Mr. Christie’s advisers argue that he is playing an important role by being the only candidate willing to take direct and frequent shots at Mr. Trump. Mike DuHaime, one of Mr. Christie’s top strategists, said a case could be made for any of the candidates other than Mr. Trump to drop out, given that none have been able to break the 20 percent mark in polling.
“Whatever case people make to you about Christie, the other two have no path either,” Mr. DuHaime said, referring to Ms. Haley and Gov. Ron DeSantis of Florida. “Should everybody just drop out, or should we try to beat the guy?”
Mr. Christie has run a relatively low-budget campaign, powered by a small staff and frequent television appearances. He has largely ignored Iowa to burrow into New Hampshire, a state where independent voters can cast ballots in the primary. Mr. Christie has made an aggressive push for those voters, who are more open to his anti-Trump message. This fall, organizations aligned with his campaign ran ads urging Democrats in the state to become “undeclared” voters and back his bid.
But as the deadline to switch party registration has passed, Mr. Christie has shown signs of weakness. In recent weeks, he has barely cracked 10 percent in polling in New Hampshire. It remains unclear whether he will be on the ballot in every state. Last week, officials said he had failed to collect enough signatures to qualify to be on the ballot in Maine. Mr. Christie plans to appeal the ruling. Whether he will meet the polling threshold to qualify for the fourth Republican primary debate on Wednesday also remains in doubt.
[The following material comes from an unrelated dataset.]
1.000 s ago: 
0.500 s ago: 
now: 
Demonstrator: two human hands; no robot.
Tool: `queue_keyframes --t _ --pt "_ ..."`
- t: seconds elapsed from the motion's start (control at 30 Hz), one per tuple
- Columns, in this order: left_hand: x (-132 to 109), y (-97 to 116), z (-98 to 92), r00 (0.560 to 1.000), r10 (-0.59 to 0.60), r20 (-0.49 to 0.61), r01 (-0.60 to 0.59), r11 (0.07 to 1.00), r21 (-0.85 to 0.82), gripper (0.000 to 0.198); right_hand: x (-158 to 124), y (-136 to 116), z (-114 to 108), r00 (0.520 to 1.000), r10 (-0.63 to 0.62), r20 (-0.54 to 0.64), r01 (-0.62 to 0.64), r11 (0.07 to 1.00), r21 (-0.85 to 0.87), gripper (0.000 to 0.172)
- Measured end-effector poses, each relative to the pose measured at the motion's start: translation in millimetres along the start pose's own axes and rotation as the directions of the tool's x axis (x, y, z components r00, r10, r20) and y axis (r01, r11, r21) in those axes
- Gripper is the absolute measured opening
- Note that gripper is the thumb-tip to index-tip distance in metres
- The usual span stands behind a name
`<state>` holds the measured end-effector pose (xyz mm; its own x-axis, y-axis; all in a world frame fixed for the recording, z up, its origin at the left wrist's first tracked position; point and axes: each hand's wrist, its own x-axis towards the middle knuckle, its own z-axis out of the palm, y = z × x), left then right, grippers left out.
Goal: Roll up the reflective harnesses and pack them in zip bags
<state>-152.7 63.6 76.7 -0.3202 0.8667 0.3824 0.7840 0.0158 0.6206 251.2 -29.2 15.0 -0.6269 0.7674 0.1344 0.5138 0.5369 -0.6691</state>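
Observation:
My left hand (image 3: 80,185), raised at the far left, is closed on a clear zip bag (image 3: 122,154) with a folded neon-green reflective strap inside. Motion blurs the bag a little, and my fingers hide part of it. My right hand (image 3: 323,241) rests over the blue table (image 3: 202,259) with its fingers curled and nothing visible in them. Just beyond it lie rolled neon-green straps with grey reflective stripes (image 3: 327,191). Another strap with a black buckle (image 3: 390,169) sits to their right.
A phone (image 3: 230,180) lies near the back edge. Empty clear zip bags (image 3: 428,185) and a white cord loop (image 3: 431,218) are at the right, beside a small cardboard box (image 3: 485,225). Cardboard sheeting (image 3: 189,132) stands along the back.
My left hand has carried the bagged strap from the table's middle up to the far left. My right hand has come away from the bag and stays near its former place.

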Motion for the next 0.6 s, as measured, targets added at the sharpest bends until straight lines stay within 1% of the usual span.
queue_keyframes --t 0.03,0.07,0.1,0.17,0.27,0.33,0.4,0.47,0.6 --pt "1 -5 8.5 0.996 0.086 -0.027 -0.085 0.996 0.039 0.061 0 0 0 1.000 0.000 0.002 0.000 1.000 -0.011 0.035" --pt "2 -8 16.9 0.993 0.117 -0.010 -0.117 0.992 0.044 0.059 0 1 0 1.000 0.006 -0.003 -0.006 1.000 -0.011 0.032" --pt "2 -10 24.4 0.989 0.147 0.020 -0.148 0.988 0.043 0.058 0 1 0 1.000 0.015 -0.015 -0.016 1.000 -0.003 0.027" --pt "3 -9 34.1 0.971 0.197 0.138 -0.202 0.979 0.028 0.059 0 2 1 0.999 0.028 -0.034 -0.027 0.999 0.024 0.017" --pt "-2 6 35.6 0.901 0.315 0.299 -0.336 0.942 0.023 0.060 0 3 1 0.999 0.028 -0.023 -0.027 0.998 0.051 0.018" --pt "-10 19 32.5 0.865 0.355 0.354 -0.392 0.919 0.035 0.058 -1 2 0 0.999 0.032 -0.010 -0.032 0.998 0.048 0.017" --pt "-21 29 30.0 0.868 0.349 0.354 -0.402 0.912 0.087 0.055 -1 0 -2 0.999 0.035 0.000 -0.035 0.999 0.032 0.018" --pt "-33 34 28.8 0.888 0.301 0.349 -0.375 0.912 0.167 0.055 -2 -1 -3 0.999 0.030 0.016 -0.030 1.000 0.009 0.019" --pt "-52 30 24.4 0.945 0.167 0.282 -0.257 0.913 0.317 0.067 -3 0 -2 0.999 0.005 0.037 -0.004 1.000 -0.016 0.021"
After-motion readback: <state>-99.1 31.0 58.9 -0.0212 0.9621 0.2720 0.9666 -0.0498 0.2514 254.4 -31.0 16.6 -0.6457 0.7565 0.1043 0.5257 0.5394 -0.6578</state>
Campaigning in New Hampshire, Mr. Christie said his path to the nomination would involve winning the state and then focusing on Michigan, which holds its primary in late February. He pointed to Mr. McCain’s 2008 campaign in New Hampshire as the model for victory. “All he did was come to New Hampshire, get in a Suburban and went from town to town to town, into town hall meetings, and he went on to win,” he said.
As Mr. Christie cracked jokes and took questions from voters, he remained adamant that he was in the race to win the nomination. The other candidates, he said, were “battling like animals to be in second place” — a line that drew chuckles from the crowd gathered in a packed reception room at a small restaurant in Concord.
“You know what we call second place in New Jersey? The first loser,” Mr. Christie said, as voters shouted out the answer in unison with him. “If you want to win, you got to beat the guy who’s in front of you.”
His appeal won support from some independent New Hampshire voters and even Trump Republicans. “He’s the only one that shows, in my mind, the strength and fortitude needed to run this country,” said Ralph Mecheau, 69, an independent voter who met Mr. Christie at a gathering of a state employees’ union. “If you can’t stand up to Trump, then how are you going to stand up to others?”
Gary Morrison, a 27-year-old Trump voter, who is a member of the state employee union, said he came out of the union town hall as a Christie supporter, and liked Mr. Christie’s policies on gun violence that focused on enforcement of laws already on the books and increased support for mental health care instead of adding more gun control laws.
“The way I look at it is just making sure that they can’t just take away stuff,” Mr. Morrison said.
Mr. Christie said that if he failed to notch a big victory in New Hampshire he would rethink his pledge to keep his campaign going until the Republican convention in July.
That’s far too long for some strategists, who said they wanted Mr. Christie to consider a much shorter timetable.
“He probably has the toughest path to the nomination, and you just have to face that reality sooner than later,” said Kevin Madden, a Republican strategist who worked on Mitt Romney’s 2012 presidential campaign. “Ideally, it would have been facing that reality yesterday, or a month or two months ago.”